Grapefruit are a cross, probably, of pomelo and a sweet orange - as you say, not all that long ago. While some grapefruit varieties are quite pithy, pomelos (that I've seen) are very pithy - hence the 'this can only have been even more expensive a protective layer in earlier versions of this plant'.
The question still stands - why is this adaptation useful, given it's probably expensive. (That assumption of mine may be entirely wrong.)
Early species would have been shorter, and all species in the history of this would have fruited long before the individual trees reached 10 metres (I'm guessing even in ideal conditions that implies 10+ years growth). Most would-be consumers of the fruit would be able to reach fruit within the first metre or so (if unable to climb or fly) and anywhere in the tree otherwise.
Interesting. There are other fruit & seeds out there that develop strong exocarp or mesocarp (think coconut) and I believe it has to do with wanting the fruit to travel longer distances to encourage geographic spread. The plant probably "prefers" that the seedlings take hold some distance from the parent, so wants the seed preserved longer and taken away by certain kinds of animals (hairless apes!)
What kind of animals live, or lived, in wild citrus' native range? Now I'm curious. [EDIT: Himalayan foothills... Macaques? Elephants?]

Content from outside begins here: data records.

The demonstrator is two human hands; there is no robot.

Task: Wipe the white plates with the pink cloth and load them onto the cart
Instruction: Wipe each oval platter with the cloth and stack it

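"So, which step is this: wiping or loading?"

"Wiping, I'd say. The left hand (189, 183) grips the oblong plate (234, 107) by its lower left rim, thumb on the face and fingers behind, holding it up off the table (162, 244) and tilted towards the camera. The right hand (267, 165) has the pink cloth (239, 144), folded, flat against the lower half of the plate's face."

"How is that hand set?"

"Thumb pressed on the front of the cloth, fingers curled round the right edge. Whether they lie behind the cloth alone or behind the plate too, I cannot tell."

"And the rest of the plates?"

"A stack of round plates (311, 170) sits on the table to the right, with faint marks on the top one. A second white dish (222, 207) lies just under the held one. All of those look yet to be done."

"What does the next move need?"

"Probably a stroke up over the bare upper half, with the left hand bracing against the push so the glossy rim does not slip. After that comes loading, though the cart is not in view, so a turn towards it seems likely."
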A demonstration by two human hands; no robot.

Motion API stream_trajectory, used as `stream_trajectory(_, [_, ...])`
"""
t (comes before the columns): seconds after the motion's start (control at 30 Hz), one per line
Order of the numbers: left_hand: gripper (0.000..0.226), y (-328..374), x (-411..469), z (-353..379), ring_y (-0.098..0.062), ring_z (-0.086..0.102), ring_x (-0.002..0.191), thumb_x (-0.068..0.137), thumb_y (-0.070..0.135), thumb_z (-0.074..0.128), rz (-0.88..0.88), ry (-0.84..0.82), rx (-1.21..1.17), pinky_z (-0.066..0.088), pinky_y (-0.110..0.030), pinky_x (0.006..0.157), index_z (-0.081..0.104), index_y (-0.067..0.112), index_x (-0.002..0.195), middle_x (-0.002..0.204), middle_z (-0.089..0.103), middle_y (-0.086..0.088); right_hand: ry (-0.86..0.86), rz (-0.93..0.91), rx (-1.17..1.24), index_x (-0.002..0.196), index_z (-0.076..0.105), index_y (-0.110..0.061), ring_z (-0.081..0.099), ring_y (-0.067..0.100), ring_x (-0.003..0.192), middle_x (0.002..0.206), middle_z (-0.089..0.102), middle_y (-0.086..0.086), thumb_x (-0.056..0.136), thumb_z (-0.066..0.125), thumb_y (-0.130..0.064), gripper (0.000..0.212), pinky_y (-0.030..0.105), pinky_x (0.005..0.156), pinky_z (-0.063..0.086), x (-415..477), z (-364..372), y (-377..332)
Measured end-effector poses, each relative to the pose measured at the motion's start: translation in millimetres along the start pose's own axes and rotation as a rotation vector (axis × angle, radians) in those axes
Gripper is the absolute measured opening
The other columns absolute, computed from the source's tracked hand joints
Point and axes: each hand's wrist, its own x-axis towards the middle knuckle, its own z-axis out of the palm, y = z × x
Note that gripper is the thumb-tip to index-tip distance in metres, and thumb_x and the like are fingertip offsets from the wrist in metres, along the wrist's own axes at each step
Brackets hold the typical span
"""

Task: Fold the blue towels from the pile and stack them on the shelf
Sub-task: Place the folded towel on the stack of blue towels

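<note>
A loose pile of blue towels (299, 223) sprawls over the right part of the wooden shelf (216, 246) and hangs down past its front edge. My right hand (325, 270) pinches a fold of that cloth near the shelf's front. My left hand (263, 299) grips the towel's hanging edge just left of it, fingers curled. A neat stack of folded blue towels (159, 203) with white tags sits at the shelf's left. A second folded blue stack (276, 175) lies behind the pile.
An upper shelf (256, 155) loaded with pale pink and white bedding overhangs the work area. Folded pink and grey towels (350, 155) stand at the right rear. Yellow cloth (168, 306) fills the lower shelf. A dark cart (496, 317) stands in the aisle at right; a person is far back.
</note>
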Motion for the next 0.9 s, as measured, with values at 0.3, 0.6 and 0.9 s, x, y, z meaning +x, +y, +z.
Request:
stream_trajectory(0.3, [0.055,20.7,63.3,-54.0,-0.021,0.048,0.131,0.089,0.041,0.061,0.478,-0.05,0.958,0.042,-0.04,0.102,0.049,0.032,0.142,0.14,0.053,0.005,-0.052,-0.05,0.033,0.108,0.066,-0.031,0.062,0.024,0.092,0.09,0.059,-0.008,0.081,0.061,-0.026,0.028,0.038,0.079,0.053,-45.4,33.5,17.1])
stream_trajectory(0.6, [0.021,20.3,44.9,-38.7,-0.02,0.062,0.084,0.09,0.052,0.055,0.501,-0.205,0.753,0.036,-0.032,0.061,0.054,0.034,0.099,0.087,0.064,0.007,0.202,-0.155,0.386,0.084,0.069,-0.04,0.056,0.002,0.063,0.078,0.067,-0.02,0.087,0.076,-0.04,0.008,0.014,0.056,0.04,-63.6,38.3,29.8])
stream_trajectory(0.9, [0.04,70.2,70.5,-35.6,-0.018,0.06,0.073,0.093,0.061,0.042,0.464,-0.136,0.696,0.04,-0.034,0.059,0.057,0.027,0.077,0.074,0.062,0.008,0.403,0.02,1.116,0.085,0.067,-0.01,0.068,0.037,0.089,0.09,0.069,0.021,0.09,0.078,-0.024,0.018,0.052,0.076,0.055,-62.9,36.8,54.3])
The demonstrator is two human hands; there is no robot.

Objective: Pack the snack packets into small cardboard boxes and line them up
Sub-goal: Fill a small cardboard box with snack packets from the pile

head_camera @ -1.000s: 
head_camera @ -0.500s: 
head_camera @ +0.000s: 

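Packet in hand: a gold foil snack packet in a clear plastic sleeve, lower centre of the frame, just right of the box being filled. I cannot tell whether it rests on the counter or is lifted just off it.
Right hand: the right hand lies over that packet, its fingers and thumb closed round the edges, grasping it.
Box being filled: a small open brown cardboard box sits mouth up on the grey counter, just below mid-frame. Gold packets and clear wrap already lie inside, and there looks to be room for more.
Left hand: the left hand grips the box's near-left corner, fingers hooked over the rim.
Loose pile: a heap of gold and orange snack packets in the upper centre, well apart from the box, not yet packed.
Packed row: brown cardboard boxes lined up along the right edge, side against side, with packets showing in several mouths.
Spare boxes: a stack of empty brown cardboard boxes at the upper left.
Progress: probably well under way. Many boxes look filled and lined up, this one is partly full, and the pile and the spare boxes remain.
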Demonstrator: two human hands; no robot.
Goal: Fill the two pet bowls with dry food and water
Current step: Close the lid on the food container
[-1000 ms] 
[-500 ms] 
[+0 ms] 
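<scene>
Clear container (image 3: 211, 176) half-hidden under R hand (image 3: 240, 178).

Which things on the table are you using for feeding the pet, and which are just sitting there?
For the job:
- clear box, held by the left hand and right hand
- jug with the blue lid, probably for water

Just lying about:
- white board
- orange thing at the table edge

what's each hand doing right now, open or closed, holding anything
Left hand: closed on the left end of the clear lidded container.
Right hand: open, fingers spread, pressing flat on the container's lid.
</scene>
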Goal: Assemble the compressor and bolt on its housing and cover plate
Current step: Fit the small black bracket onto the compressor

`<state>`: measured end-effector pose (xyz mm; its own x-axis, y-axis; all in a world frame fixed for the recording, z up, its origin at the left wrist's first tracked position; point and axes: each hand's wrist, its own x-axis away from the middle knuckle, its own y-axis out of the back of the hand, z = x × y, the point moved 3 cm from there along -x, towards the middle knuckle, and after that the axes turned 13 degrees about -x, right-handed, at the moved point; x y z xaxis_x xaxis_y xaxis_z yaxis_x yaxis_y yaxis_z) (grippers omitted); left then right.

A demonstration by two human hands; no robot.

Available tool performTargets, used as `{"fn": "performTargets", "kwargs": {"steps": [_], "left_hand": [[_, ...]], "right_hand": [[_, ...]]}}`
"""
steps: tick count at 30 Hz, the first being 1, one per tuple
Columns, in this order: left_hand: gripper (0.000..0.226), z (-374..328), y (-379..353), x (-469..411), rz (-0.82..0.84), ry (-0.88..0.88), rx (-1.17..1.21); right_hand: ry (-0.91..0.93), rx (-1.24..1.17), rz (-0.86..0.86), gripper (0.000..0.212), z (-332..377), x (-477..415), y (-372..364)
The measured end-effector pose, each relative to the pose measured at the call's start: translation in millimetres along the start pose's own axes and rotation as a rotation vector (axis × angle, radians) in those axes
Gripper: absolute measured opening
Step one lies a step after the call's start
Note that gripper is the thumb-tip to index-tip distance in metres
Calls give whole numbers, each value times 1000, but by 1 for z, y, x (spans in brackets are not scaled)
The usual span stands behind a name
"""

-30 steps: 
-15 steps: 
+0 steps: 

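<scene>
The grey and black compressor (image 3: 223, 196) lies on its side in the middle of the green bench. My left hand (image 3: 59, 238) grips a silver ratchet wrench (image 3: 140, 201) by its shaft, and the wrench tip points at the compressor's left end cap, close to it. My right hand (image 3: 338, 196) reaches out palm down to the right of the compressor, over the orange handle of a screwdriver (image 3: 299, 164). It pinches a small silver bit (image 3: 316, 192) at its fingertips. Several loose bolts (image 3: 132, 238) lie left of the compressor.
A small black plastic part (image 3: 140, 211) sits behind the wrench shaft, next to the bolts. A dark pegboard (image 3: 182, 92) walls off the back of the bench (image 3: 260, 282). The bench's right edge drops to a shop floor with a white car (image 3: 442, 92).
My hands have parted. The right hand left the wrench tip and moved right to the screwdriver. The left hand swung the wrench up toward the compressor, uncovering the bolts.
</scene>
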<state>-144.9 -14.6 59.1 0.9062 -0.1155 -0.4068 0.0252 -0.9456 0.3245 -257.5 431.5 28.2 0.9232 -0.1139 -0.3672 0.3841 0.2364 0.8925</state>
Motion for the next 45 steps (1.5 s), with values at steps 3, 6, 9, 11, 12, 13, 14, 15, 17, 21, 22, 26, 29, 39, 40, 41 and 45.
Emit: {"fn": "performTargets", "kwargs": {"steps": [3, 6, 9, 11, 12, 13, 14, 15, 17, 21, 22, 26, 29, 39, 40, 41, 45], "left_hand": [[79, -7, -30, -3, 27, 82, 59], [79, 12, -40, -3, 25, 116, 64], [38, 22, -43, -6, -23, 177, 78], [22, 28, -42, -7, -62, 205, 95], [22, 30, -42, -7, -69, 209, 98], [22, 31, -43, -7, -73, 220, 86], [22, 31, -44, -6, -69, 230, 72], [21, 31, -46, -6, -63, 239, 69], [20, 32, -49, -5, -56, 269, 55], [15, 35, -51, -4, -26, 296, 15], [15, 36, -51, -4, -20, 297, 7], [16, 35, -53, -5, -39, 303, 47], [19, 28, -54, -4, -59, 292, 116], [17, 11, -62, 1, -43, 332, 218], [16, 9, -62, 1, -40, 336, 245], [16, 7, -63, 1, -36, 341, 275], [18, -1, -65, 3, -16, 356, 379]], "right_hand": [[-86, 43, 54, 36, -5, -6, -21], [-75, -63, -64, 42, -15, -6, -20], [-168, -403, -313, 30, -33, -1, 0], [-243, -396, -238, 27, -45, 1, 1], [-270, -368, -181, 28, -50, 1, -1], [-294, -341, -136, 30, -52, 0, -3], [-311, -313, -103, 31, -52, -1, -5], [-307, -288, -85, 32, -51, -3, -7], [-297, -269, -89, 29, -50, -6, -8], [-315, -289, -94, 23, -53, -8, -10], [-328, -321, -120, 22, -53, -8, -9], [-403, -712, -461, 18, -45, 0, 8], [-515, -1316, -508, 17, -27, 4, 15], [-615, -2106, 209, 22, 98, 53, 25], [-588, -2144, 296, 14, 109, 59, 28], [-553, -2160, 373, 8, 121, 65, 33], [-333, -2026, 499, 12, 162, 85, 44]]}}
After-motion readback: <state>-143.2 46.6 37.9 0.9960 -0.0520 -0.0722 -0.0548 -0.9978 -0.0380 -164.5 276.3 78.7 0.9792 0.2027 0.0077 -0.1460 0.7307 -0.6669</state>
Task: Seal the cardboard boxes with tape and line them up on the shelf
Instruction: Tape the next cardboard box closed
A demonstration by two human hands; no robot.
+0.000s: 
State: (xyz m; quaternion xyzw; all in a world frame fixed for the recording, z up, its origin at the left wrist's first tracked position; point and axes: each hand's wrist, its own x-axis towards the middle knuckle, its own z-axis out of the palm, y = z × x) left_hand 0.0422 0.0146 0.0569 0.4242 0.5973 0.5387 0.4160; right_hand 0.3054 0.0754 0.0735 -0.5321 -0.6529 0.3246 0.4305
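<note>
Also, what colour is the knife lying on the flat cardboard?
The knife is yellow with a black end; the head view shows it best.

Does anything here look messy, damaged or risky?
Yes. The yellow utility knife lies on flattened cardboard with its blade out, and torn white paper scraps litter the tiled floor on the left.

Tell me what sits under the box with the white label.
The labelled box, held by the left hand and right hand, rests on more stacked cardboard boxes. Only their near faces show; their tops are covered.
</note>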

Or it's selected for particular animals as spreaders? In wild grapes, for example, most are adapted for bird spread (small dark acidic berry, high up in a tree on dangling shoots) but there are a handful of species (vitis labrusca "fox grape" for example, and vitis rotundifolia aka muscadines) that have adapted for mammals and they are quite different: larger berry, lighter colours, strong smell (think Concord), lower acids, slip skin, and a tendency to "shell" (fall off the vine when ripe). They also tend to grow wild in shadier moister areas, e.g. the underbrush where foxes and skunks and racoons etc. will grab them, not birds.
All I'm finding is 'south east Asia' as origin -- which is an enormous range of fauna.
I understand the 'travel far and wide', though of course evolution's not directed, and is there significant difference in fitness & success over the long term for a variation that allows a plant to produce offspring 1km away in one generation (say 5y), rather than taking 2 generations?
(And, of course, it's worse than that. The 10m drop potential isn't realised until the plant is probably 15 years old or more -- at which point the distance / propagation calculation is almost irrelevant, as that specimen would have produced fruit for at least 5 years whose seeds would have travelled the same distances, regardless of this (future) robustness capability.)
Sadly, though, I suspect plant archaeologists have more pressing concerns than this question.
Note to grapefruit tossers: Please practice safe science. If you're going to throw an object 10 meters straight up in the air and see how it impacts the ground, you need to not be the ground it impacts, or at the very least your science will be ruined, if not your day as well.
I have a Marsh grapefruit tree, fruiting now (southern hemisphere) as it happens, and I note that it produces particularly pithy progeny. (Ignoring for the moment that Pomelo is one of the parents of the modern grapefruit.)
I don't have a convenient 10 metre drop to test this, and while I have no reason to doubt the veracity of this citation, I'm now consumed with curiosity why this plant has evolved to have this feature.
I expect it's quite an expensive adaptation, and given that modern specimens are the result of a lot of cross-breeding over the years to have juicier pulp and a lower ratio of skin/pith to pulp (ie. reduced resistance to damage) it presumably was even more expensive in ancestor plants.
Standard fruit purpose is to have animals unwittingly propagate the plant -- entice something to eat the fruit, and some time / distance later, deposit the seeds in a fertiliser ball. How does protecting the pulp from these kind of damage assist with that -- unless ancestor trees were spectacularly tall, and ancestor consumers fantastically fastidious on fruit quality.